**Dataset content:**
'''
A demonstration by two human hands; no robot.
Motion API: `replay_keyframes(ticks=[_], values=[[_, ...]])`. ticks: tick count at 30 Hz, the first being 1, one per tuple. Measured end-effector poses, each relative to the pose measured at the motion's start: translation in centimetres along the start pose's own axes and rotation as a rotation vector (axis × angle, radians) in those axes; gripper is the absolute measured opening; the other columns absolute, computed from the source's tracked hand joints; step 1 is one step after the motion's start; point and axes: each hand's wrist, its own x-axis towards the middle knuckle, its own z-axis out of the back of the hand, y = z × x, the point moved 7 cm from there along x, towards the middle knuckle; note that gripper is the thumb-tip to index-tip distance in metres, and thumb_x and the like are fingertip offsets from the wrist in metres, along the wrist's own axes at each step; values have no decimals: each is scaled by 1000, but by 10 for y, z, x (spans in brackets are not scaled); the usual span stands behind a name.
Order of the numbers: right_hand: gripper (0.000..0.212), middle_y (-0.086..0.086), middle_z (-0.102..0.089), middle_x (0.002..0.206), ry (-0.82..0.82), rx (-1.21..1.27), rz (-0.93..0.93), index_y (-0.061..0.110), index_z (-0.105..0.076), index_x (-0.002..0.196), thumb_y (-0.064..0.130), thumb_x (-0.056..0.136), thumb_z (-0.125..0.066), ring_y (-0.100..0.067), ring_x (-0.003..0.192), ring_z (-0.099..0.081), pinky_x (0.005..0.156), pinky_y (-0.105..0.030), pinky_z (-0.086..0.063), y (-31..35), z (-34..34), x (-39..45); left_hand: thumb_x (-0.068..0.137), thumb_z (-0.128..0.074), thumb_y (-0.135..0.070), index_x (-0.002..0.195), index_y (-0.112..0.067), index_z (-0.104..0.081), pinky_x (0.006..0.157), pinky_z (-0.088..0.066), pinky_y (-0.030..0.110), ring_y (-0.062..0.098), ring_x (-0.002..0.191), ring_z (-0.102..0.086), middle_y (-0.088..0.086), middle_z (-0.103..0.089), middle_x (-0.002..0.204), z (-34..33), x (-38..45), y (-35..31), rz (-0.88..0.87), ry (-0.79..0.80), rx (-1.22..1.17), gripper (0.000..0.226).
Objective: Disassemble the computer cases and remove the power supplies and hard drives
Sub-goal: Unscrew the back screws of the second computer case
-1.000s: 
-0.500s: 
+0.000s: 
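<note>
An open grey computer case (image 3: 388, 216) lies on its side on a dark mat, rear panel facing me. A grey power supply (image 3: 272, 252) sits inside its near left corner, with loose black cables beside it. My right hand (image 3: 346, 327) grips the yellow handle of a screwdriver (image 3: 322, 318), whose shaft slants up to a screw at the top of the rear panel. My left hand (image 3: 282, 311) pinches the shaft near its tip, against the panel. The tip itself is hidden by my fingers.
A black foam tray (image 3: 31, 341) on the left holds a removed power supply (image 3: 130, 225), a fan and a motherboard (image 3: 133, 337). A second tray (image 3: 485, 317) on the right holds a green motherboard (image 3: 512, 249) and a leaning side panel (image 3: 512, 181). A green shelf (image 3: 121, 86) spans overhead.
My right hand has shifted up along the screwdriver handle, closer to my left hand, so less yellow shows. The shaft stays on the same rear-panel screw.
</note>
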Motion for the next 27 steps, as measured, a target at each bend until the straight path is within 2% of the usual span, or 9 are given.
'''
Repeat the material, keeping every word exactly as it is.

**Response to this task:**
A demonstration by two human hands; no robot.
Motion API: `replay_keyframes(ticks=[_], values=[[_, ...]])`. ticks: tick count at 30 Hz, the first being 1, one per tuple. Measured end-effector poses, each relative to the pose measured at the motion's start: translation in centimetres along the start pose's own axes and rotation as a rotation vector (axis × angle, radians) in those axes; gripper is the absolute measured opening; the other columns absolute, computed from the source's tracked hand joints; step 1 is one step after the motion's start; point and axes: each hand's wrist, its own x-axis towards the middle knuckle, its own z-axis out of the back of the hand, y = z × x, the point moved 7 cm from there along x, towards the middle knuckle; note that gripper is the thumb-tip to index-tip distance in metres, and thumb_x and the like are fingertip offsets from the wrist in metres, along the wrist's own axes at each step; values have no decimals: each is scaled by 1000, but by 10 for y, z, x (spans in brackets are not scaled); the usual span stands behind a name.
Order of the numbers: right_hand: gripper (0.000..0.212), middle_y (-0.086..0.086), middle_z (-0.102..0.089), middle_x (0.002..0.206), ry (-0.82..0.82), rx (-1.21..1.27), rz (-0.93..0.93), index_y (-0.061..0.110), index_z (-0.105..0.076), index_x (-0.002..0.196), thumb_y (-0.064..0.130), thumb_x (-0.056..0.136), thumb_z (-0.125..0.066), ring_y (-0.100..0.067), ring_x (-0.003..0.192), ring_z (-0.099..0.081), pinky_x (0.005..0.156), pinky_y (-0.105..0.030), pinky_z (-0.086..0.063), y (-31..35), z (-34..34), x (-39..45); left_hand: thumb_x (-0.068..0.137), thumb_z (-0.128..0.074), thumb_y (-0.135..0.070), index_x (-0.002..0.195), index_y (-0.112..0.067), index_z (-0.104..0.081), pinky_x (0.006..0.157), pinky_z (-0.088..0.066), pinky_y (-0.030..0.110), ring_y (-0.062..0.098), ring_x (-0.002..0.191), ring_z (-0.102..0.086), middle_y (-0.088..0.086), middle_z (-0.103..0.089), middle_x (-0.002..0.204), z (-34..33), x (-38..45), y (-35..31), rz (-0.88..0.87), ry (-0.79..0.80), rx (-1.22..1.17), gripper (0.000..0.226).
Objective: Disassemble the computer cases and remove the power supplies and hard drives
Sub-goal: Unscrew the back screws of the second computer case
-1.000s: 
-0.500s: 
+0.000s: 
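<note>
An open grey computer case (image 3: 388, 216) lies on its side on a dark mat, rear panel facing me. A grey power supply (image 3: 272, 252) sits inside its near left corner, with loose black cables beside it. My right hand (image 3: 346, 327) grips the yellow handle of a screwdriver (image 3: 322, 318), whose shaft slants up to a screw at the top of the rear panel. My left hand (image 3: 282, 311) pinches the shaft near its tip, against the panel. The tip itself is hidden by my fingers.
A black foam tray (image 3: 31, 341) on the left holds a removed power supply (image 3: 130, 225), a fan and a motherboard (image 3: 133, 337). A second tray (image 3: 485, 317) on the right holds a green motherboard (image 3: 512, 249) and a leaning side panel (image 3: 512, 181). A green shelf (image 3: 121, 86) spans overhead.
My right hand has shifted up along the screwdriver handle, closer to my left hand, so less yellow shows. The shaft stays on the same rear-panel screw.
</note>
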Motion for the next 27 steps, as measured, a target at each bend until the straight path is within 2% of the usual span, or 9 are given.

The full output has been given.